• **Task objective**:
Go through the records and tally the lines that include the word "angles". The answer is that total alone.

Records supplied section start

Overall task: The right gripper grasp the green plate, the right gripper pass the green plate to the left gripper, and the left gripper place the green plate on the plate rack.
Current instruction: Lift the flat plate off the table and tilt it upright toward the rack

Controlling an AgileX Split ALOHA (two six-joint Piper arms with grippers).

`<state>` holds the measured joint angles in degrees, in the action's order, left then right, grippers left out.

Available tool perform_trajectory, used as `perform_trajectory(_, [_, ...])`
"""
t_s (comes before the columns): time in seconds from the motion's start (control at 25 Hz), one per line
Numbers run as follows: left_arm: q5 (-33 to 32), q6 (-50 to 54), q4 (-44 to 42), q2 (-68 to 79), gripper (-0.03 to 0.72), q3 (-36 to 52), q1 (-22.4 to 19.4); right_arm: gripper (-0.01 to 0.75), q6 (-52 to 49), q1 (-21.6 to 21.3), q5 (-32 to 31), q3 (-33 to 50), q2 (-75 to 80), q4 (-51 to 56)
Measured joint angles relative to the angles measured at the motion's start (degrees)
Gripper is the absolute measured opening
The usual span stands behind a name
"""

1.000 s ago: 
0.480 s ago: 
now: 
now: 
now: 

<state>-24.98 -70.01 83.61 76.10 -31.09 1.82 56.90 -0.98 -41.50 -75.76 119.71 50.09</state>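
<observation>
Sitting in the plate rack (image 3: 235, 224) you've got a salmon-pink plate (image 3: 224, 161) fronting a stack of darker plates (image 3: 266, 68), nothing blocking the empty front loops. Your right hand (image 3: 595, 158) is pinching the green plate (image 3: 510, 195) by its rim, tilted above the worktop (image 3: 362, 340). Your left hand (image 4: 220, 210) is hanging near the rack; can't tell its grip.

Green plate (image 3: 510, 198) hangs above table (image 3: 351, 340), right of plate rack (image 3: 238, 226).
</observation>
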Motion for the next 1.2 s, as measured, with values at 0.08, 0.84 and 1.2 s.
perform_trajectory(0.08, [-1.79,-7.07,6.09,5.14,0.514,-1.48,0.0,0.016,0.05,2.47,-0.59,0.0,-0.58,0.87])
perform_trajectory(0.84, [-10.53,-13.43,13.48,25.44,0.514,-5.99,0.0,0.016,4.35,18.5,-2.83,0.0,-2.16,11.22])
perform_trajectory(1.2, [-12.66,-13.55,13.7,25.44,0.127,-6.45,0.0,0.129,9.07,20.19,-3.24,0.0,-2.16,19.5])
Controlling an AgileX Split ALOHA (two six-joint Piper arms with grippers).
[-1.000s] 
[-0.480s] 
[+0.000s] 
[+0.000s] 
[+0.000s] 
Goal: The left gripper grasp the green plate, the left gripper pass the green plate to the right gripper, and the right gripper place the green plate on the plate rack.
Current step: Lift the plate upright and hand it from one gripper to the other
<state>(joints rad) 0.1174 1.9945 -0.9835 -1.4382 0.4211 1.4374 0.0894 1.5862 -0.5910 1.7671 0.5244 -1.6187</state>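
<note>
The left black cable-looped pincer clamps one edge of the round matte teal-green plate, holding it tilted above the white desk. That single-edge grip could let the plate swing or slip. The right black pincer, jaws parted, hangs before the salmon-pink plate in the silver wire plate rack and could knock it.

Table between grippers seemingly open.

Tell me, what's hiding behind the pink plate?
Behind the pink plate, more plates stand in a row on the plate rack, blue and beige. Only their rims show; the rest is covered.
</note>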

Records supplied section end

• **Your solution**:
2